24 grudnia 2022 r. - Sobota IV Tygodnia Adwentu
Fragment Ewangelii czytany podczas liturgii w ostatnim dniu Adwentu
tłumaczy sens codziennego przychodzenia na Roraty przez ostatnie cztery
tygodnie. "Nawiedzi nas z wysoka Wschodzące Słońce, by oświecić tych,
co w mroku i cieniu śmierci mieszkają" (Łk 1,67-79).
Roraty to msza, którą rozpoczynamy w ciemnościach, ale spotkanie z
Jezusem w Słowie Bożym i Komunii Świętej zapala w naszych sercach
światło prawdy i miłości. Następne Roraty już za niecały rok.
23 grudnia 2022 r. - Piątek IV Tygodnia Adwentu
Zachariasz przez ponad dziewięć miesięcy pozostawał niemy, ale
przemówił głośno i wyraźnie, gdy zakończył się czas jego oczekiwania na
spełnienie Bożej obietnicy, narodzin syna (Łk 1,57-66).
My też mieliśmy cztery tygodnie ciszy, skupienia,
zamyślenia - Adwent. Ale już za nieco ponad dobę, w noc
Bożego Narodzenia, trzeba będzie przestać milczeć, trzeba będzie
zakrzyknąć "Bóg się narodził" tak głośno, by świat cały to
usłyszał. I tak głośno, by nasze serce to usłyszało.

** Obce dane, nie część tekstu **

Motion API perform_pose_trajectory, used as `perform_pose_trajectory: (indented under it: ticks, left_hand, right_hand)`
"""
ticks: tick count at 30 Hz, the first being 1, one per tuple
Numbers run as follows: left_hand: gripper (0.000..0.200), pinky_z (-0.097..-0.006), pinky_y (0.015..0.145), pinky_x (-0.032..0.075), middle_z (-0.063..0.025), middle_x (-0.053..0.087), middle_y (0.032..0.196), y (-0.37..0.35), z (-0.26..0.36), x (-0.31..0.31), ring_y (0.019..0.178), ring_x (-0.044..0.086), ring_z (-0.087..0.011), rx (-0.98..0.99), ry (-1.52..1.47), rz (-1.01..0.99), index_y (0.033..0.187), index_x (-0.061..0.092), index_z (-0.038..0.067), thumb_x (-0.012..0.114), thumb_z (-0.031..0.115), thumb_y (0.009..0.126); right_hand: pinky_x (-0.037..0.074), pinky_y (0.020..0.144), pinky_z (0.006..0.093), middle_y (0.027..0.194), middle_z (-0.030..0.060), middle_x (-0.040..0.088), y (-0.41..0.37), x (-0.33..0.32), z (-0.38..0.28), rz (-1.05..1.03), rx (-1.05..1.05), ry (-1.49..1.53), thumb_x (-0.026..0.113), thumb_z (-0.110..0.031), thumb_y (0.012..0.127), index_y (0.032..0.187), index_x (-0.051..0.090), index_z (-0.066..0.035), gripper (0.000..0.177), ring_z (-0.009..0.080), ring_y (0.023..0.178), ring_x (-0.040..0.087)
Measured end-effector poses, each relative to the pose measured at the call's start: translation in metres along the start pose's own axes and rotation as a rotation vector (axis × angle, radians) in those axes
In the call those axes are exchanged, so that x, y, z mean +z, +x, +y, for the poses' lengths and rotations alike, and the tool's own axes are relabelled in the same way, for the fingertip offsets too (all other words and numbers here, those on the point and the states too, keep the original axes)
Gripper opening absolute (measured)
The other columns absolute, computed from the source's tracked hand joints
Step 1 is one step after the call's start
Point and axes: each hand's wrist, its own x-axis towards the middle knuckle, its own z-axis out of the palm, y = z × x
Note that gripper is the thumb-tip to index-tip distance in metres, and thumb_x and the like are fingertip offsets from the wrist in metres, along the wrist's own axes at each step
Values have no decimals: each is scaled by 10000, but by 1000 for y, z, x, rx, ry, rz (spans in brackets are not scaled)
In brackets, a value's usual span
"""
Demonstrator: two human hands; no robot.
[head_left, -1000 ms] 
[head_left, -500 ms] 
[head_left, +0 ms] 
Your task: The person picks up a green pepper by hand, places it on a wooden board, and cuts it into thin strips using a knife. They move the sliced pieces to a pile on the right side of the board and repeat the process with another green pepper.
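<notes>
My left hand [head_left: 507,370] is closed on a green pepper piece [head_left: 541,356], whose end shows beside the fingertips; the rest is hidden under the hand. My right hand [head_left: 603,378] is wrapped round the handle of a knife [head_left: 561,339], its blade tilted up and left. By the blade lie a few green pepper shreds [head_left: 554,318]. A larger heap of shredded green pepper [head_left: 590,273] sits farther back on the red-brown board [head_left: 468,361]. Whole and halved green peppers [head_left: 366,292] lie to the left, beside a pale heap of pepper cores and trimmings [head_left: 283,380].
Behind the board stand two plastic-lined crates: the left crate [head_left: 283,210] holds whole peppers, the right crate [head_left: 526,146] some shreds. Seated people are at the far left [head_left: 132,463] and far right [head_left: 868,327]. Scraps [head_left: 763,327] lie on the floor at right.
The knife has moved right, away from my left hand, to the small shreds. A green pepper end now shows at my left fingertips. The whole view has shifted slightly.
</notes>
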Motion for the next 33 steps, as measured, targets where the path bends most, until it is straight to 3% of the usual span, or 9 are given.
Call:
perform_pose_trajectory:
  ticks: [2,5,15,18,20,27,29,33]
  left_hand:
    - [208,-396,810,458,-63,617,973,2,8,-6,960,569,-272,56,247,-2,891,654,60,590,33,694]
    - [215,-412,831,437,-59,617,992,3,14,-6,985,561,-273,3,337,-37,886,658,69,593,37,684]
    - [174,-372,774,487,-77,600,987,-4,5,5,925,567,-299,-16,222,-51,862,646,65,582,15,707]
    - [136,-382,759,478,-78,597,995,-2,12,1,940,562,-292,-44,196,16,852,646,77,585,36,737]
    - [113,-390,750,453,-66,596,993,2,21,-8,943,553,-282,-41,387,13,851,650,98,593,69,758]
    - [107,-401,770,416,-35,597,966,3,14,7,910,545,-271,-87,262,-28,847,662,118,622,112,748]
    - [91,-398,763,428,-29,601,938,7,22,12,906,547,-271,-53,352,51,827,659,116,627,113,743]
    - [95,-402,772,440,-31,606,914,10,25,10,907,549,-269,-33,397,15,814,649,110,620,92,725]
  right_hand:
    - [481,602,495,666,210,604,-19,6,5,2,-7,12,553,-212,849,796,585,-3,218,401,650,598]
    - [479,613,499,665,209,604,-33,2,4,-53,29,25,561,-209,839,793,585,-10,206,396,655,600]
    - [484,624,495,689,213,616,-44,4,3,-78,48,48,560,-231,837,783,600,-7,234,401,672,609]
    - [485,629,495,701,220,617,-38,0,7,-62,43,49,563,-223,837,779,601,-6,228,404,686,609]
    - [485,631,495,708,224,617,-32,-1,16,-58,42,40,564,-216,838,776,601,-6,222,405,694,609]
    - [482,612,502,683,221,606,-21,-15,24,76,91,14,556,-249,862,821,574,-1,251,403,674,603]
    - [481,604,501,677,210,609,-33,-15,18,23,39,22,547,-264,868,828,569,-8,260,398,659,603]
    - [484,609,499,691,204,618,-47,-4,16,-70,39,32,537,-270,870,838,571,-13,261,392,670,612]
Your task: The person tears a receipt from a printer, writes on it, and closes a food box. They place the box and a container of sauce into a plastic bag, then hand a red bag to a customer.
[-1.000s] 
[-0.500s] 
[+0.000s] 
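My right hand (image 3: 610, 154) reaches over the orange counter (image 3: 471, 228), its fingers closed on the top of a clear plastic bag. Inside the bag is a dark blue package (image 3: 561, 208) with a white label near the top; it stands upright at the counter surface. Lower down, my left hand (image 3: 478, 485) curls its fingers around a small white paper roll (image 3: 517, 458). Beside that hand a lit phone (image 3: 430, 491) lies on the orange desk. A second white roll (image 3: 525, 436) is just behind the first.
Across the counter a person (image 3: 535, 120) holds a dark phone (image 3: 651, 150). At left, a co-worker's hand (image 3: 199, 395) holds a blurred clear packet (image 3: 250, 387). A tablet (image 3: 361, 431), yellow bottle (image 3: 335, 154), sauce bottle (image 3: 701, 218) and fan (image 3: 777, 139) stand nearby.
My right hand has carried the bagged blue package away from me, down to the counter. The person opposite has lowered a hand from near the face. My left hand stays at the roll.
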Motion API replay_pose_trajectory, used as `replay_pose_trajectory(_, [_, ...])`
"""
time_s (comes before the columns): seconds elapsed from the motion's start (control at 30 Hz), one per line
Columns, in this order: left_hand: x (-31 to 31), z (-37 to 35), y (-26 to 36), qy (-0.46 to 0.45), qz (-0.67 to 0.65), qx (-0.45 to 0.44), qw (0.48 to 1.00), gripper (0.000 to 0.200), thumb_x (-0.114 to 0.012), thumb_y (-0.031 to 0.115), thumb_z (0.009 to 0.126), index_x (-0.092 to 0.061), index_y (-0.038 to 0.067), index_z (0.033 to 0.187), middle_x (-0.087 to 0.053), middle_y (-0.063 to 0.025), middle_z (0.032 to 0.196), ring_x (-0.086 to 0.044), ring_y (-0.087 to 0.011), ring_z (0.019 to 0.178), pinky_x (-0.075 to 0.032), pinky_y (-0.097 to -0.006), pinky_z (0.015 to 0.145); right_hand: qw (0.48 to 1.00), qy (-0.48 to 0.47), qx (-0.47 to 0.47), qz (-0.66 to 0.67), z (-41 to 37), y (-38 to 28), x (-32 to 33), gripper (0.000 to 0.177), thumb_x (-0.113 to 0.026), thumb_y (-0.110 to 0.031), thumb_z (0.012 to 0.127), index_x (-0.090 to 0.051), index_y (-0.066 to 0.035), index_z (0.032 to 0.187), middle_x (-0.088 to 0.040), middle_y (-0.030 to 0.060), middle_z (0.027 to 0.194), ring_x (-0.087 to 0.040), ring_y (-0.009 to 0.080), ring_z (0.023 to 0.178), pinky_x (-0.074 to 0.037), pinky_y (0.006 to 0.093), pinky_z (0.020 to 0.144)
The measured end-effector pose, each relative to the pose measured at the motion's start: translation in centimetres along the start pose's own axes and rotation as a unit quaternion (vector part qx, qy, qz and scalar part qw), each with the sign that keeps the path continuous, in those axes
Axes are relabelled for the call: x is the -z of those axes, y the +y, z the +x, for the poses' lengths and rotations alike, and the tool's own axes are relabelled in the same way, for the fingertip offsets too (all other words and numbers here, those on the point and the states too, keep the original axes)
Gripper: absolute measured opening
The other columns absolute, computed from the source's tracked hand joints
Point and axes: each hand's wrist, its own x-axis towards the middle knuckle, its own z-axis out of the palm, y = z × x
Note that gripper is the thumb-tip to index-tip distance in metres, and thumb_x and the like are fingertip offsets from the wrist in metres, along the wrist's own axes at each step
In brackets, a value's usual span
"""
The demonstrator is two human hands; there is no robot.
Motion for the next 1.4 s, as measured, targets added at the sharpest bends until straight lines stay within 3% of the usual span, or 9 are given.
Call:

22 grudnia 2022 r. - Czwartek IV Tygodnia Adwentu
Hymn uwielbienia Boga "Magnificat" (Łk 1,46-56)
to dziś jedna z bardziej znanych i często odmawianych modlitw, to także
tekst wielu pieśni religijnych. Trzeba podziwiać odwagę Maryi, że
zdecydowała się uwielbić Boga swoimi własnymi słowami. Była przecież
zaledwie szesnastoletnią dziewczyną, wychowaną w żydowskiej tradycji,
gdzie modlono się najczęściej za pomocą Psalmów, a nie własnych
improwizacji. Ale skoro Bóg miał wobec Maryi wielkie plany, to i Ona
czuła, że dla Boga trzeba czynić coś wyjątkowego. Warto, by i nasze
modlitwy były niepowtarzalne, jak niepowtarzalne jest powołanie każdego
z nas.
21 grudnia 2022 r. - Środa IV Tygodnia Adwentu
W opisie wyprawy Maryi do Elżbiety najważniejsze chyba jest
słowo "pośpiech". Maryja "poszła z pośpiechem
w góry do pewnego miasta w ziemi Judy" (Łk 1,39-45).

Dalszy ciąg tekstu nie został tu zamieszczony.